↓

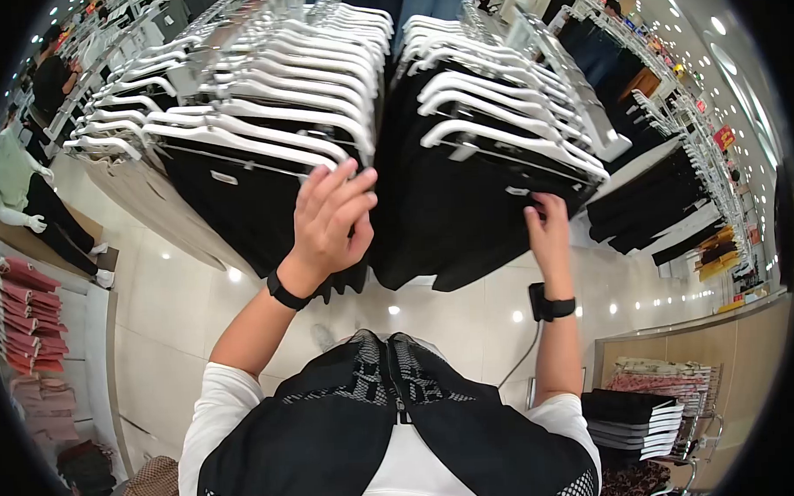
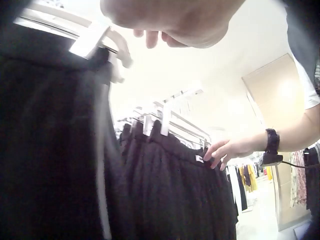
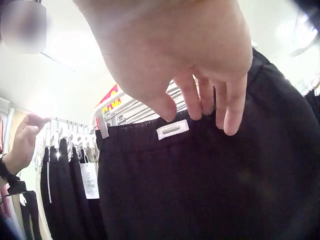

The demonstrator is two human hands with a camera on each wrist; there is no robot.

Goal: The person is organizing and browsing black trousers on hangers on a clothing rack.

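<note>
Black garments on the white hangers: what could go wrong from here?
The right hand is at the waistband, so a tug might loosen the black garment from its clip. The white hangers crowd together; moving one could snag neighbours. A cable runs from the right-wrist device and may catch.

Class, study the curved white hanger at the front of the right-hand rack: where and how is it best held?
Grip the curved white hanger mid-bar, overhand, probably from the front: its long bar lies exposed there, with a black cloth garment hanging below, while other white hangers crowd behind.
</note>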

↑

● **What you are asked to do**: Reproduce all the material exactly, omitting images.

● **Response below**:
The demonstrator is two human hands with a camera on each wrist; there is no robot.

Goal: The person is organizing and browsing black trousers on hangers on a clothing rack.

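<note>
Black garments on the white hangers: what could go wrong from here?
The right hand is at the waistband, so a tug might loosen the black garment from its clip. The white hangers crowd together; moving one could snag neighbours. A cable runs from the right-wrist device and may catch.

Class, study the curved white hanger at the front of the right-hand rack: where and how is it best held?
Grip the curved white hanger mid-bar, overhand, probably from the front: its long bar lies exposed there, with a black cloth garment hanging below, while other white hangers crowd behind.
</note>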

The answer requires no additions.